The French Stockbrokers between the Market and The State: a Lost Profession
IREBS European Business School Paris, France
IRISES Paris-Dauphine Paris, France
In less than three decades, one of the defining institutional symbols of French national sovereignty, the Paris Stock Exchange has been gradually demutualised and then transformed into a subsidiary of a holding company incorporated under Dutch law: Euronext NV. This private and international operator listed on the markets it operates controlled the exchanges of Amsterdam, Brussels, Lisbon and the London-based derivatives exchange LIFFE, when, in 2006, it entered into a merger process, finalised in spring 2007 with the New York Stock Exchange.

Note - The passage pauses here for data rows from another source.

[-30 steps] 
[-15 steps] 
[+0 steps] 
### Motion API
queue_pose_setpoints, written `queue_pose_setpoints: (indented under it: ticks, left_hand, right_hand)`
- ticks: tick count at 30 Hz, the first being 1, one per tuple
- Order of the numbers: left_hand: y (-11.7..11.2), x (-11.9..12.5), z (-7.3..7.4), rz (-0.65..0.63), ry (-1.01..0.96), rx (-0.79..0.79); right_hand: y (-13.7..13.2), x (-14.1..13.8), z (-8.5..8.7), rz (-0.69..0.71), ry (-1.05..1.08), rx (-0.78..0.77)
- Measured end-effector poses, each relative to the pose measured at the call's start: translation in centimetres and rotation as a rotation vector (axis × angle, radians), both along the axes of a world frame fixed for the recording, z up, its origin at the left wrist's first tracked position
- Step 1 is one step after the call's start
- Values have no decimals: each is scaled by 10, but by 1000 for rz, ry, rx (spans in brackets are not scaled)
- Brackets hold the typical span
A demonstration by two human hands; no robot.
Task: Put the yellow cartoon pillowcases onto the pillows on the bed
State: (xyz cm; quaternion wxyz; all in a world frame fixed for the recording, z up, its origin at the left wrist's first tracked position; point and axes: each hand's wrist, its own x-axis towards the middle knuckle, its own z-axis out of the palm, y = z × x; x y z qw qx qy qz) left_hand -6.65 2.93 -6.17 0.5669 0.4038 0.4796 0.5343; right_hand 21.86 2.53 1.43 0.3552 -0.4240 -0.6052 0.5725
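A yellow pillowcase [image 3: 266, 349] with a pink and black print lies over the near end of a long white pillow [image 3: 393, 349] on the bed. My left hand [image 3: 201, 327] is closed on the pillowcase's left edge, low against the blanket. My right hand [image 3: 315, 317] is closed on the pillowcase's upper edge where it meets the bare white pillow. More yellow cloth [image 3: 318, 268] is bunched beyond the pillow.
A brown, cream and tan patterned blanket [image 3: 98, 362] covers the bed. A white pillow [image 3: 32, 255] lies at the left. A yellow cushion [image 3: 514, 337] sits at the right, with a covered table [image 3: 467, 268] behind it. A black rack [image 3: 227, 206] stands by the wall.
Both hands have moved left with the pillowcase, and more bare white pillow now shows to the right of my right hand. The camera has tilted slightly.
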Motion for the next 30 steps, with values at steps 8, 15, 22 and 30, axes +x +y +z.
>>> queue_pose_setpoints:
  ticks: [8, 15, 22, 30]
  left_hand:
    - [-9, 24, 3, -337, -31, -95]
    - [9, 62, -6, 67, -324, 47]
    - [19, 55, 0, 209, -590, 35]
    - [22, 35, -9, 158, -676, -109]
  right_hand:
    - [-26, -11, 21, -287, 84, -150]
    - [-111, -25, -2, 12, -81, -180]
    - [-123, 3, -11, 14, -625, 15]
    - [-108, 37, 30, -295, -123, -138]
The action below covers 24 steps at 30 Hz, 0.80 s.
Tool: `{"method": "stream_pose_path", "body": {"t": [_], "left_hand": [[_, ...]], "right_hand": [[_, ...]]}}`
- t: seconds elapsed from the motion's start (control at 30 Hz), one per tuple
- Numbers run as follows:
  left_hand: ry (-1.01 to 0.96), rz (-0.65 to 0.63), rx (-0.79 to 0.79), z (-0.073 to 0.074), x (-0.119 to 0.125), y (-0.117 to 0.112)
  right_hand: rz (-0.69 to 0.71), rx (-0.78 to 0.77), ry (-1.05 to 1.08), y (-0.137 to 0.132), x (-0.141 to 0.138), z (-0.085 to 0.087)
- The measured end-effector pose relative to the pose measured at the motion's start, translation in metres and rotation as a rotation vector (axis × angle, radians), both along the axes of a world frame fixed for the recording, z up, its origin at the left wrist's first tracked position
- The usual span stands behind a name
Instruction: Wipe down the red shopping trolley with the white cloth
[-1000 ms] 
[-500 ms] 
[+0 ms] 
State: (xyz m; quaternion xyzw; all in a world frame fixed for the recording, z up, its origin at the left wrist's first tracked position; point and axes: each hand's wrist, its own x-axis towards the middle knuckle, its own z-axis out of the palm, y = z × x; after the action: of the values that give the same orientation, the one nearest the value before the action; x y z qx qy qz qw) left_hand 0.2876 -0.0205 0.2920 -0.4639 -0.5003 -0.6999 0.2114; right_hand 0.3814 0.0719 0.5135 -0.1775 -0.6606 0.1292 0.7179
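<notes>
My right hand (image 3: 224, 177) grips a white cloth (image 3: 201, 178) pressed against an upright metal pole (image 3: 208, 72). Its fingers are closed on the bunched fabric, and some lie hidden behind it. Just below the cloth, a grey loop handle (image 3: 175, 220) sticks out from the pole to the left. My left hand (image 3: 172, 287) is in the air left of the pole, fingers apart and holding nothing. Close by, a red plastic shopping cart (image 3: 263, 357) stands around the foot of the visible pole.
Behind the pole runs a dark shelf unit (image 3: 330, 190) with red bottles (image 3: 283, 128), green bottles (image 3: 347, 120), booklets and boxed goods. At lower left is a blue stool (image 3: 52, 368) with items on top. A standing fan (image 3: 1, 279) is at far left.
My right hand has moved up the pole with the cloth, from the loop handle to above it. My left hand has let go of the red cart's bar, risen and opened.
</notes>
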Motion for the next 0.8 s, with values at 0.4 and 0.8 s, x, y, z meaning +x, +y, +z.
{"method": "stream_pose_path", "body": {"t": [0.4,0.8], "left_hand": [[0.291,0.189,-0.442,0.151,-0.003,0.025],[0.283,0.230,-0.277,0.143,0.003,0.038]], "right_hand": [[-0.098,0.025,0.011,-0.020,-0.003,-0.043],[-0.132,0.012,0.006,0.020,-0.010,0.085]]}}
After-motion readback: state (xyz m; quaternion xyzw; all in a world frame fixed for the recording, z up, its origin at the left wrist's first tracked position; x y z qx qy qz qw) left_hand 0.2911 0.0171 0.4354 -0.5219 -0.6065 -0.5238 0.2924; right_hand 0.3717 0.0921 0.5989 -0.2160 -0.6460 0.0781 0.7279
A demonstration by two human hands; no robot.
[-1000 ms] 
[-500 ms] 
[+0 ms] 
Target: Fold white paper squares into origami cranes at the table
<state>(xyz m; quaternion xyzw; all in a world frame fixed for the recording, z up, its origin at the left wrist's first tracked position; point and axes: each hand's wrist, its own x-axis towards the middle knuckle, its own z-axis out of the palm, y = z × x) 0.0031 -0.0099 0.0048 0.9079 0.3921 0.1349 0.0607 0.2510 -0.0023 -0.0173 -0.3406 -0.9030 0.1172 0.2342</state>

During the eighties, a closed corporation of privileged and monopolistic quasi-civil servants running family businesses, the Compagnie des Agents de Change and their charges, had exploded. By the dawn of the nineties, family-run brokerage businesses and individual memberships to a sui generis long-established guild with old boys' club practices were replaced by two kinds of market-oriented capital firms providing distinct and complementary financial services. Since then, investment firms have replaced the poorly-capitalised charges of the agents de change. On the other hand, a computerised regulated market run by a for-profit entreprise has replaced the clubbish and mutualised Bourse and is now to cope with alternative trading facilities, internalising intermediaries and third-country stock exchanges, all competing to attract trading-orders flows from investment services providers. This paper offers a brief genesis of a lost professional group, which bargained its dismantlement when its jurisdiction, the financial intermediation at the Paris stock exchanges, by large the first French financial market, became to big for its members.
The perspective developped hereafter, intermingles sociology of professions and field theory to take into account the structuring effects of national socio-economic histories on these strongly transnationalised and yet nationally-rooted financial institutions and agents that are stock exchanges and investment firms. If financial markets characterise the contemporary capitalisms as deregulation stands for a defining policy of neoliberalism, then financial deregulation, of which the end of the Compagnie was a defining moment, crystallises and reveals the very relations between State and Market that neoliberal agenda acutalises.